Work task: A single number is required: the count of lines in the following entries that include the word "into".

Data for the task:
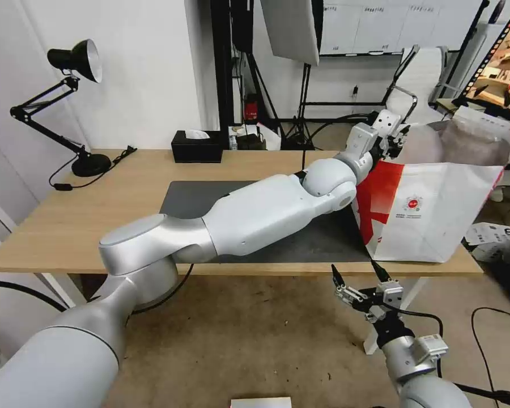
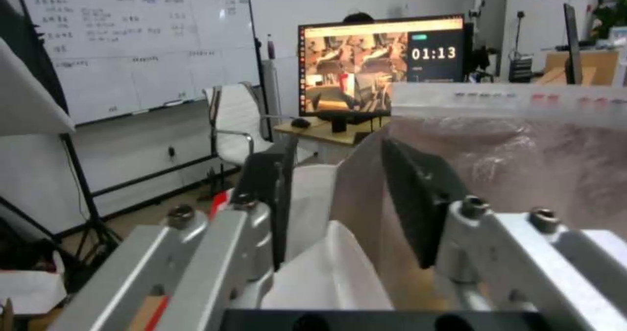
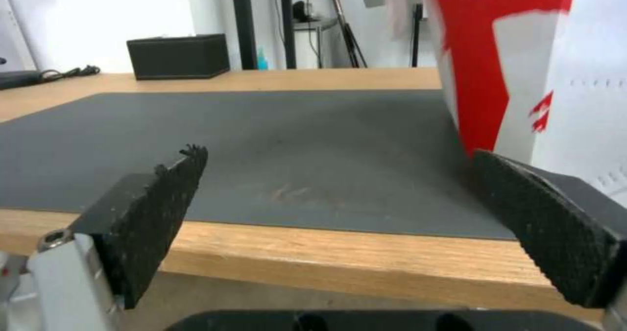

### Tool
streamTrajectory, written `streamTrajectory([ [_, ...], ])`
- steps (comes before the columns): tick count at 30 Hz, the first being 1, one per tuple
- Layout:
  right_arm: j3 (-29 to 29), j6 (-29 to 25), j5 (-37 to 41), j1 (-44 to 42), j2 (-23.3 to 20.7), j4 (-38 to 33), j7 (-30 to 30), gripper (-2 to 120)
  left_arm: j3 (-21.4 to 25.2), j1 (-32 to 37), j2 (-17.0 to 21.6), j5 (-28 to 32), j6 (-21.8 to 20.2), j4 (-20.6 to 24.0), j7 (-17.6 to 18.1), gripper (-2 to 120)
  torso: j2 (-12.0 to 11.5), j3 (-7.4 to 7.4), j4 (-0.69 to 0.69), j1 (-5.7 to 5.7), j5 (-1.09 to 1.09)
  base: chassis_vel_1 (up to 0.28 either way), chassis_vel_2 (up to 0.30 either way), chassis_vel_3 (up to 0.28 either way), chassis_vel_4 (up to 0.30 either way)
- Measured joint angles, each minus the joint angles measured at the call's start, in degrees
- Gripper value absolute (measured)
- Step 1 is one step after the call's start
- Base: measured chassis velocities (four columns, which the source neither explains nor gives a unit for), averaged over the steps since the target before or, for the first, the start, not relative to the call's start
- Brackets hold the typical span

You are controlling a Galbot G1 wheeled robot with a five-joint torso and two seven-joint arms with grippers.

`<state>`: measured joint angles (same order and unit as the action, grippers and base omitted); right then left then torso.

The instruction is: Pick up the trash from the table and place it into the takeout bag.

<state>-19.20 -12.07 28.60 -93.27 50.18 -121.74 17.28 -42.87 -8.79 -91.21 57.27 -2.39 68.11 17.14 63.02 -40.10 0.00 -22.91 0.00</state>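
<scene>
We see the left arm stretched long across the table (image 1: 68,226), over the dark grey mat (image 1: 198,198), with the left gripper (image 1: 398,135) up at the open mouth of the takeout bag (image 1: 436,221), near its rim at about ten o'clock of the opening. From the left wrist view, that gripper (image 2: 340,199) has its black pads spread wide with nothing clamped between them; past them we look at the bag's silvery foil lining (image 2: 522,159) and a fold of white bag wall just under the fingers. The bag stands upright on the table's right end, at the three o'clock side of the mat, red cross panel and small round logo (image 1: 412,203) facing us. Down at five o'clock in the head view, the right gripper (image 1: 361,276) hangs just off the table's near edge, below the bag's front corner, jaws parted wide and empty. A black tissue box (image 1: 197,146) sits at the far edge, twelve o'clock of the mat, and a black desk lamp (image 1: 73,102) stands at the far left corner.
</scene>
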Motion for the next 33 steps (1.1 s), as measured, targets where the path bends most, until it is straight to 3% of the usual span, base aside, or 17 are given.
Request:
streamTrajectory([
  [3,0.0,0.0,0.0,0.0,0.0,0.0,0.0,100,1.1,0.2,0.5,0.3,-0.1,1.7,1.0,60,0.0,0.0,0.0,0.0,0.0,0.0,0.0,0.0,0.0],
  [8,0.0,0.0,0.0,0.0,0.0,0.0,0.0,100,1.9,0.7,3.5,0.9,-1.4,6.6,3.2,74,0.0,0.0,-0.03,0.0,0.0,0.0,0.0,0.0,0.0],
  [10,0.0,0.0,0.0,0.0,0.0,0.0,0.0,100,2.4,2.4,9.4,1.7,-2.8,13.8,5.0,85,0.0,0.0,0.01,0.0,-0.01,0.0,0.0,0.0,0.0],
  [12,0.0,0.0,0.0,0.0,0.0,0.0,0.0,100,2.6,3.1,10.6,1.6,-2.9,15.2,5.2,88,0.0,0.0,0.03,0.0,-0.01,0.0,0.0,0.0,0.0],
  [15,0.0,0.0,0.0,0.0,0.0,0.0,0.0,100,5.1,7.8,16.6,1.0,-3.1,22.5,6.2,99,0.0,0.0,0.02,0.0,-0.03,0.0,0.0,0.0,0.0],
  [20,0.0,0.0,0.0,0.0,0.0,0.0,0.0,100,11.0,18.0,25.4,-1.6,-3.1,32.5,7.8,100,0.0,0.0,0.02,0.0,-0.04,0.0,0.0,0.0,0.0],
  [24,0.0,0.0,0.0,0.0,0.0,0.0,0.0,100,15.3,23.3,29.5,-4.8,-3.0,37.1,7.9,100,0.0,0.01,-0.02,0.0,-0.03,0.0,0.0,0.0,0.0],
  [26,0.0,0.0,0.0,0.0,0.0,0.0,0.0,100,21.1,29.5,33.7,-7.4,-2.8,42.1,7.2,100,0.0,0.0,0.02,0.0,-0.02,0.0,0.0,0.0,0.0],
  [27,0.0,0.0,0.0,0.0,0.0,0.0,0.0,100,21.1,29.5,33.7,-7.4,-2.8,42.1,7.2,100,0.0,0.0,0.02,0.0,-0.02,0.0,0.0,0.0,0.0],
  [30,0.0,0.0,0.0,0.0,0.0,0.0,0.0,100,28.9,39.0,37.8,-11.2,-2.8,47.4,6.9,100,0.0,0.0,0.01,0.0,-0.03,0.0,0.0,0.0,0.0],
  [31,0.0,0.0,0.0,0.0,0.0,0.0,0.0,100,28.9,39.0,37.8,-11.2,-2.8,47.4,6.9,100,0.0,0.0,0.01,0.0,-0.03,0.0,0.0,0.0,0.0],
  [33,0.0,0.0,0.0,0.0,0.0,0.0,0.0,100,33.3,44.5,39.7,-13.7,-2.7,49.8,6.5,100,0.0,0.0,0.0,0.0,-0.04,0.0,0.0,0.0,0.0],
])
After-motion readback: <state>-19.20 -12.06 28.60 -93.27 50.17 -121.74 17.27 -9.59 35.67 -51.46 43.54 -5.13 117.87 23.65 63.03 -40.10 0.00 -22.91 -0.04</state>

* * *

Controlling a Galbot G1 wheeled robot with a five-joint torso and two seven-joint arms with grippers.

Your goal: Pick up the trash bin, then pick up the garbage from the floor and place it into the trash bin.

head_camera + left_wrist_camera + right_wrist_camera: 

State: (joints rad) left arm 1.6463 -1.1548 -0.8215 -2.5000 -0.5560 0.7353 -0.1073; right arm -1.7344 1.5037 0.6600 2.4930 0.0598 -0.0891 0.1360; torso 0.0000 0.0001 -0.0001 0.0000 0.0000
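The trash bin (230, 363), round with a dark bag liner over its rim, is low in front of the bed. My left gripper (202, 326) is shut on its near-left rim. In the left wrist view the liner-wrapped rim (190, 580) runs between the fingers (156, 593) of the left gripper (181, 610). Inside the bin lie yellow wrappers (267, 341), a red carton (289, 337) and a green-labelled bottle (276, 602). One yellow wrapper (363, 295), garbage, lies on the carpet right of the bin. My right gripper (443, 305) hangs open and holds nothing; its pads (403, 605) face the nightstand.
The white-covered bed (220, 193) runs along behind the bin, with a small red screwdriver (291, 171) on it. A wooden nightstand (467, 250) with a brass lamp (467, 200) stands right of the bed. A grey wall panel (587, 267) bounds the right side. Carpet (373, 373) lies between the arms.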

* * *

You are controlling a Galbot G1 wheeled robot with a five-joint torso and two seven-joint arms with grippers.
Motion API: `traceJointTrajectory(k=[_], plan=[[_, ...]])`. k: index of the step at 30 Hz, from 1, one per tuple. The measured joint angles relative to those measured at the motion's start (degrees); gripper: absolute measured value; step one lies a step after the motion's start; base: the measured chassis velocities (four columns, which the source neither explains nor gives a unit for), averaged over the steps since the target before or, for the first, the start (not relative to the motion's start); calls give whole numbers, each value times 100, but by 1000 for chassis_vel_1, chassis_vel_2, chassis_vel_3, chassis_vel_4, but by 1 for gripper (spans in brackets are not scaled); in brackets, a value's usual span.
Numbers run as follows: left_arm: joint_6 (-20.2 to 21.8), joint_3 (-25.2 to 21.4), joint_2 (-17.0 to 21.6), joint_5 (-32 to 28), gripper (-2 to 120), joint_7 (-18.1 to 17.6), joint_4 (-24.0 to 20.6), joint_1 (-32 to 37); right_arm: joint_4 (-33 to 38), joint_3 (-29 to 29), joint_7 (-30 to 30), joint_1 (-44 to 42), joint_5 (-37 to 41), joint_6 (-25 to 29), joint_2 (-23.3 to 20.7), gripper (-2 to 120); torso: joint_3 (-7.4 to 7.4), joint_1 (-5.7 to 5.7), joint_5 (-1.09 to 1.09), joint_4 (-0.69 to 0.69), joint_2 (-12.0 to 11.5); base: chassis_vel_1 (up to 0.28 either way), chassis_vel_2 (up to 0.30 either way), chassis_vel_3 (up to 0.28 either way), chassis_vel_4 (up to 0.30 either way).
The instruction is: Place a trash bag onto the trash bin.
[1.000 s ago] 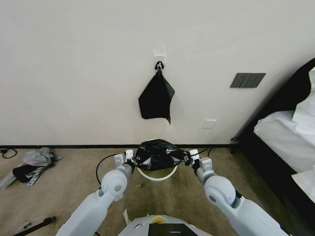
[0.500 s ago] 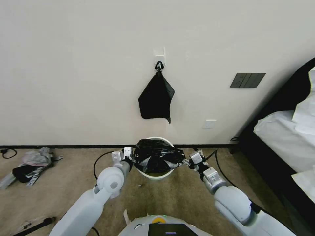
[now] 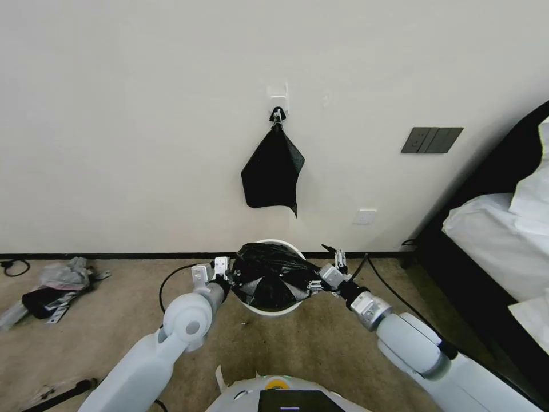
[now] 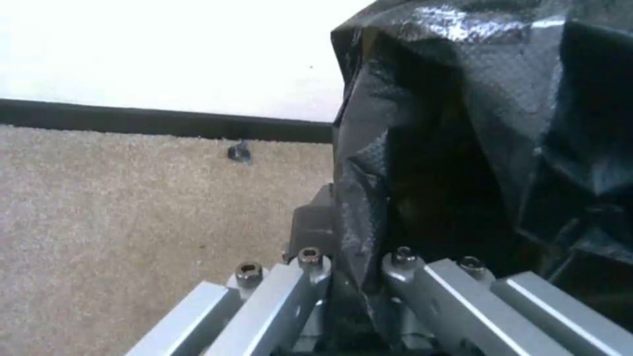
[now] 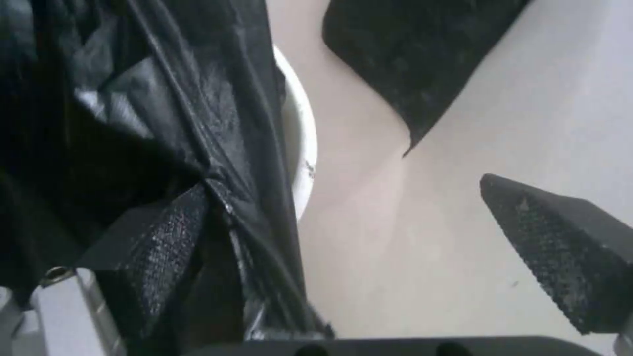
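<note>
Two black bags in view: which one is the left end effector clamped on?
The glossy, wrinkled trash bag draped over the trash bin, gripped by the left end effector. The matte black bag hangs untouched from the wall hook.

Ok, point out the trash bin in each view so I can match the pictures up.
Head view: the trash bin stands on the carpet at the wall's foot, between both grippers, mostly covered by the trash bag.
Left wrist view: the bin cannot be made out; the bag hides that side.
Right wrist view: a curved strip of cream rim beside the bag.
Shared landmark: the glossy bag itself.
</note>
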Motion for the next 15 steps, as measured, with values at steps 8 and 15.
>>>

Output: 2